Beginning with the opening line, restate the following material exactly, up through the line that contains "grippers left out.".

• • • •

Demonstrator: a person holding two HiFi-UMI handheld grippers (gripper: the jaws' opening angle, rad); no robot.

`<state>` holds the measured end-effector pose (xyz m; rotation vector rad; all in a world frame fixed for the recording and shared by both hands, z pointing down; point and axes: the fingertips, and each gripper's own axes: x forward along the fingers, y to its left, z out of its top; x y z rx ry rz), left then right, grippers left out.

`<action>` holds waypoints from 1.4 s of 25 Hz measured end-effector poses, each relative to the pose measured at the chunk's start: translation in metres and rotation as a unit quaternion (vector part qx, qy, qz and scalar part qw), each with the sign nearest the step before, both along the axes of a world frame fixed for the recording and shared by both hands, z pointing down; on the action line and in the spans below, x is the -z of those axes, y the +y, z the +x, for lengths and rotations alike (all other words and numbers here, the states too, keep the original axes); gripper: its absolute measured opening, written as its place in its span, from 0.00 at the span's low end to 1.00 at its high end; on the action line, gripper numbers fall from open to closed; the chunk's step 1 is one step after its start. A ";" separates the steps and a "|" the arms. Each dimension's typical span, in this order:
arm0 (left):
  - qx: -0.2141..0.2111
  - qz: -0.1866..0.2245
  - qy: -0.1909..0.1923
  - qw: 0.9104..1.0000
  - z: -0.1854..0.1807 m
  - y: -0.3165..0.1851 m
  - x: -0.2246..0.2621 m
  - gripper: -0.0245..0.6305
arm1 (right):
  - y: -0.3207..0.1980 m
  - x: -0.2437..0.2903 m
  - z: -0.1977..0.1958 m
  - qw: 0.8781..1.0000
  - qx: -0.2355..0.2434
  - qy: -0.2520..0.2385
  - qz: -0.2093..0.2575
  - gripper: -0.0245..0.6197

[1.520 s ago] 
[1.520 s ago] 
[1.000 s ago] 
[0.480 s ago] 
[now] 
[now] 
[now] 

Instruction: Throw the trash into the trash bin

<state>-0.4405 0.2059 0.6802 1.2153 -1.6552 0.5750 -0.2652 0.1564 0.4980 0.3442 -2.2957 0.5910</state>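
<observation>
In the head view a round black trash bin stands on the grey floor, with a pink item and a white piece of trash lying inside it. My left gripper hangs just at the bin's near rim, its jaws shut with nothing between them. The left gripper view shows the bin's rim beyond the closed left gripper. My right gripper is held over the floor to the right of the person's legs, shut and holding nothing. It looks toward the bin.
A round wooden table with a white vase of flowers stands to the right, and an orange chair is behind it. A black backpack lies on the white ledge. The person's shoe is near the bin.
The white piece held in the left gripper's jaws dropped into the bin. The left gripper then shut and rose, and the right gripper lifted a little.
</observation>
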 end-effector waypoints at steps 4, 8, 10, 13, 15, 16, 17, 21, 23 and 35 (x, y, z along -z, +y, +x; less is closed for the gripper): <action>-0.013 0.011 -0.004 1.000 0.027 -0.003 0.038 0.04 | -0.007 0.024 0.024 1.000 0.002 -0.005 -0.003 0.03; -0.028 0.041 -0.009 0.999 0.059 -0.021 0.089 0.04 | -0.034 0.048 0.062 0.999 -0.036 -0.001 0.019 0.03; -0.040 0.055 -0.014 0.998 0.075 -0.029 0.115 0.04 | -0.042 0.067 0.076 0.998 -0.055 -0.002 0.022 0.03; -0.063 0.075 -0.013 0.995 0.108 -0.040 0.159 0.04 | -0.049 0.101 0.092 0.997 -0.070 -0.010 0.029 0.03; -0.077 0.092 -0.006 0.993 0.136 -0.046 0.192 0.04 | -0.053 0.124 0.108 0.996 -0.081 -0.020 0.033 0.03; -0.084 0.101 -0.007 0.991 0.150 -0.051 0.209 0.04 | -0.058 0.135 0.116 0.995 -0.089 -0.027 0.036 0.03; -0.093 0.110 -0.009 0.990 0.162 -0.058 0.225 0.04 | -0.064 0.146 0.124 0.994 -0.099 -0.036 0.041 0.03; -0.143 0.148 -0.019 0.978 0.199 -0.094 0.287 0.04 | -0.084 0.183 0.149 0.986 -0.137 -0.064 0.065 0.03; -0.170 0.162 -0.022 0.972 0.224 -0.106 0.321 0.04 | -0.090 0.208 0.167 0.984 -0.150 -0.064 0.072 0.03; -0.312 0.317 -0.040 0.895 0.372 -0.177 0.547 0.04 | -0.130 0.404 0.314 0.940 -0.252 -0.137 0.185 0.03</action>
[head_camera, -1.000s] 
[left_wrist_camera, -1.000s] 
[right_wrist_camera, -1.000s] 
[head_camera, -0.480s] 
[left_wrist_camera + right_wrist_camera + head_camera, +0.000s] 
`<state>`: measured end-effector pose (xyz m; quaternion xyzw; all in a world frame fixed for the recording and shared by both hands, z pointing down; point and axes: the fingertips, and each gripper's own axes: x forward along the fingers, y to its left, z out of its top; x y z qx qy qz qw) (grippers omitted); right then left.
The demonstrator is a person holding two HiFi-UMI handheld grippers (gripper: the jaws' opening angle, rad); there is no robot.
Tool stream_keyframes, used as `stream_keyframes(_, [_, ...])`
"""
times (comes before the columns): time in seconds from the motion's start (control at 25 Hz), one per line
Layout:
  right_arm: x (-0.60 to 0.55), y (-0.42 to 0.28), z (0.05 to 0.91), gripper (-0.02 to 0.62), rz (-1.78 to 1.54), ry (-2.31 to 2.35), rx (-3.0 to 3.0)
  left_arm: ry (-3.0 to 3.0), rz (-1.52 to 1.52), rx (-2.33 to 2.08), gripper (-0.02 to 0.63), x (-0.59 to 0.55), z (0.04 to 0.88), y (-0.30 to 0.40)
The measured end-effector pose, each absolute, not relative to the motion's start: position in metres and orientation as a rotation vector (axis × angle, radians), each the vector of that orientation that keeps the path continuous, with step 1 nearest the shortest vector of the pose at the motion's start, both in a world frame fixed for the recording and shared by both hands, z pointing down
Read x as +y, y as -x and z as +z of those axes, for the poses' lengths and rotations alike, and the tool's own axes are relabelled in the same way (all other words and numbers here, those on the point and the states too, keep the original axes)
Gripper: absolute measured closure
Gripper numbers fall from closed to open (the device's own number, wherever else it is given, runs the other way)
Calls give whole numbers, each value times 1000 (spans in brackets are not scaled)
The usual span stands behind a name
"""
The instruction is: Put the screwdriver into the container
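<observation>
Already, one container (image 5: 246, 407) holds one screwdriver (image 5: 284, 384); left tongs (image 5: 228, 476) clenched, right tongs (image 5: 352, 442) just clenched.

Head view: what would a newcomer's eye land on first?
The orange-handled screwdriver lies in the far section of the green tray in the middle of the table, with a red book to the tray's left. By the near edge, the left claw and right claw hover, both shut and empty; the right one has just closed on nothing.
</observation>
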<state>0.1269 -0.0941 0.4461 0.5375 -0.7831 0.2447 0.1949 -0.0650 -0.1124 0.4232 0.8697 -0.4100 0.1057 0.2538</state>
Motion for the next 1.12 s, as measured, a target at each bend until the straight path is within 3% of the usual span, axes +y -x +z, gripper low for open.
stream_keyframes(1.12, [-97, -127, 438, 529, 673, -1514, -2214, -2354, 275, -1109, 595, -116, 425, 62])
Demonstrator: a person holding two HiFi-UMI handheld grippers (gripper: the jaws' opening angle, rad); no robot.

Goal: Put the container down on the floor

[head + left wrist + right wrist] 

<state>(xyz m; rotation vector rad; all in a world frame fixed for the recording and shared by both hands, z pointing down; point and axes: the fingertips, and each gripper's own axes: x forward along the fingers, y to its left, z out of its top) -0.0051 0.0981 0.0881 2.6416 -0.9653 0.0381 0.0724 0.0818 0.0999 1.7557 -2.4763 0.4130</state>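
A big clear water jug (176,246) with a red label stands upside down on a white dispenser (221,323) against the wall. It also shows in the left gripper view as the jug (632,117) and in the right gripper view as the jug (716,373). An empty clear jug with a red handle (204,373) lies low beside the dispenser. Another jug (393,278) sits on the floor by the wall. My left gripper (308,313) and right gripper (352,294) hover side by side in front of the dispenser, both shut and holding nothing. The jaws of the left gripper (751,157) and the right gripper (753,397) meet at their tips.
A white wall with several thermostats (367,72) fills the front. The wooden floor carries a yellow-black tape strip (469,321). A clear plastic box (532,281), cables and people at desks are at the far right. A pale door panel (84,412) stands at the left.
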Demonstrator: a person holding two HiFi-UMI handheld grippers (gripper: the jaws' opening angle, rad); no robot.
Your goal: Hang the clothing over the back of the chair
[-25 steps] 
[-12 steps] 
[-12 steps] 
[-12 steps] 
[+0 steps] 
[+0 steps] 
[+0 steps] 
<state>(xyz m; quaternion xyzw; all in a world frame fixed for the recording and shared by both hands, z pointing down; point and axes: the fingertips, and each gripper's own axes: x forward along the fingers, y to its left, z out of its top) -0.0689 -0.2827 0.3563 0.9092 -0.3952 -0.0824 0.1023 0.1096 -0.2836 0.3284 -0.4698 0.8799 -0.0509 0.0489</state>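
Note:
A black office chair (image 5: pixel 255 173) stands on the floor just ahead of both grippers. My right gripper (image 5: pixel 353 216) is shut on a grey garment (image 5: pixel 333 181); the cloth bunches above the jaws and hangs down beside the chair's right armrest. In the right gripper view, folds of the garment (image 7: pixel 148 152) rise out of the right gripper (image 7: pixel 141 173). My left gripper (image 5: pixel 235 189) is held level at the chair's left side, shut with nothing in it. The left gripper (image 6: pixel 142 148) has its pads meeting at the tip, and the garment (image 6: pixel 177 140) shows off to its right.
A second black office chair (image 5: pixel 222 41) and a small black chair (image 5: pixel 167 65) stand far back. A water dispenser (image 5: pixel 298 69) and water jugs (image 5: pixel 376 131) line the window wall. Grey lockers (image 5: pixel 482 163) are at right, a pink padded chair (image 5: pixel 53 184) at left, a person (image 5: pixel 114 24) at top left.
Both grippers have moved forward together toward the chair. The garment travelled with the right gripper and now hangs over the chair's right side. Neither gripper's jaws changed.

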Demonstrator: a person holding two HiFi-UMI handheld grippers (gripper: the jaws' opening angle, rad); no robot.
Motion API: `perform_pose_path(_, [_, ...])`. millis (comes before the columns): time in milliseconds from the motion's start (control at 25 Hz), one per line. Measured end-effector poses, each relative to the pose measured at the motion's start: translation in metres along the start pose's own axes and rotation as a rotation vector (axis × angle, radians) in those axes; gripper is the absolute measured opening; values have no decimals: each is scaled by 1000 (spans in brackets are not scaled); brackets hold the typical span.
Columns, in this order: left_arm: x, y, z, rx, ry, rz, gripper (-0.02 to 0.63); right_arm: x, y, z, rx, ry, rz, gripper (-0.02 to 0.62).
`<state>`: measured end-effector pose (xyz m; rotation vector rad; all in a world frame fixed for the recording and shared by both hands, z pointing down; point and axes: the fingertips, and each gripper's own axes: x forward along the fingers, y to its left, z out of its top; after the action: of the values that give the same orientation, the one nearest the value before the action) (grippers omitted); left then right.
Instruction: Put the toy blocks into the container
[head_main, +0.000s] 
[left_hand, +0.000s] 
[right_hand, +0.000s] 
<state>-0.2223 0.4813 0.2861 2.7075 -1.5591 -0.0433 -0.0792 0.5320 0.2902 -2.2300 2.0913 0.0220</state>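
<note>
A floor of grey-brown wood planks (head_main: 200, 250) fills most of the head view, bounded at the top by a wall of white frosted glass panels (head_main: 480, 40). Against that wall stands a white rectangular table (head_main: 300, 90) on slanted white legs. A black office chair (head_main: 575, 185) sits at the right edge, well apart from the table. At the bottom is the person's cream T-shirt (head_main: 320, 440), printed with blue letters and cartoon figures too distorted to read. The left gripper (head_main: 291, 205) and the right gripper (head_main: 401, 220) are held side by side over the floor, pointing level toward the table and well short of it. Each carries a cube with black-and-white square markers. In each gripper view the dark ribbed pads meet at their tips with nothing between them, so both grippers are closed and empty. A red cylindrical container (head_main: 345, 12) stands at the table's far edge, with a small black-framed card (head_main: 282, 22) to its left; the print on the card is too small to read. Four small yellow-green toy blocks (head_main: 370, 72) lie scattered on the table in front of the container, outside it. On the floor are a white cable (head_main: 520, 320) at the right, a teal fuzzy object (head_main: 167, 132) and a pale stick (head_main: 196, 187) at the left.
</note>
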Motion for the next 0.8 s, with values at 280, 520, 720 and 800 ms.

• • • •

▶ _WRITTEN ANSWER_:
Demonstrator: a person holding two HiFi-UMI handheld grippers (gripper: the jaws' opening angle, rad); no robot.

`<state>` holds the measured end-effector pose (xyz m; rotation vector rad; all in a world frame fixed for the recording and shared by both hands, z pointing down; point and axes: the fingertips, and each gripper's own axes: x forward along the fingers, y to its left, z out of its top; x y z rx ry rz), left then right, grippers left out.

No additional output is required for this exercise.